> **DATA BLOCK**:
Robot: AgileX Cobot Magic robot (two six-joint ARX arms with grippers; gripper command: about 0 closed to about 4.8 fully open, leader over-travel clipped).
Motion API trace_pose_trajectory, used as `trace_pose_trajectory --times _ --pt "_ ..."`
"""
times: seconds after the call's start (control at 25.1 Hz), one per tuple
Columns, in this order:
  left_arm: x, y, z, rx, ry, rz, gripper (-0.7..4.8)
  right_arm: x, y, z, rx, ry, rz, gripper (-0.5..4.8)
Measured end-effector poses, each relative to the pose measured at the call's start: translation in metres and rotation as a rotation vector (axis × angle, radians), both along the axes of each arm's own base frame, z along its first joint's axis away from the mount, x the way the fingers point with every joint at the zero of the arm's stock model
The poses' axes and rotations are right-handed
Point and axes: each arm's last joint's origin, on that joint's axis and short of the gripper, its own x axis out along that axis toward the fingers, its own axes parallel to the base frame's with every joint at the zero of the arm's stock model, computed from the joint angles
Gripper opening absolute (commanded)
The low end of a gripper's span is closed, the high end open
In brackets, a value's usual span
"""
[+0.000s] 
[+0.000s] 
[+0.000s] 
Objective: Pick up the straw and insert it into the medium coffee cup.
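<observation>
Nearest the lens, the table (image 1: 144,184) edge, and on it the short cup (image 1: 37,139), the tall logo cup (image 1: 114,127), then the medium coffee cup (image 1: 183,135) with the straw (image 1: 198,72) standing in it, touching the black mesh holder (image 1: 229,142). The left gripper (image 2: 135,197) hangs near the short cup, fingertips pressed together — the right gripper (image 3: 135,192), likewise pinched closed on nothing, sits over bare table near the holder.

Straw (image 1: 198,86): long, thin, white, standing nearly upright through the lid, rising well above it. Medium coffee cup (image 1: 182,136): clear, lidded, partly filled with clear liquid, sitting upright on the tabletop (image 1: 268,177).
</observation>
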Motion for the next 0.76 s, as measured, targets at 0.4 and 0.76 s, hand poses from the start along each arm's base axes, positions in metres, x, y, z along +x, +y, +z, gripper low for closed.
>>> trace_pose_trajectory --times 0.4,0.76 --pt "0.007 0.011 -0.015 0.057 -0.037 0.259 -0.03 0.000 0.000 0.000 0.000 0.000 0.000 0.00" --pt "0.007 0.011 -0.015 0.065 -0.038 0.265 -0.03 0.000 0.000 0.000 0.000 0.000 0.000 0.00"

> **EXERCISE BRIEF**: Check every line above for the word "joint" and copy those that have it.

> **PROBLEM SOLUTION**:
Robot: AgileX Cobot Magic robot (two six-joint ARX arms with grippers; gripper command: about 0 closed to about 4.8 fully open, leader over-travel clipped).
Measured end-effector poses, each relative to the pose measured at the call's start: translation in metres and rotation as a rotation vector (axis × angle, radians), both along the axes of each arm's own base frame, z along its first joint's axis away from the mount, x the way the fingers point with every joint at the zero of the arm's stock model
Point and axes: each arm's last joint's origin, on that joint's axis and short of the gripper, its own x axis out along that axis toward the fingers, its own axes parallel to the base frame's with every joint at the zero of the arm's stock model, computed from the joint angles

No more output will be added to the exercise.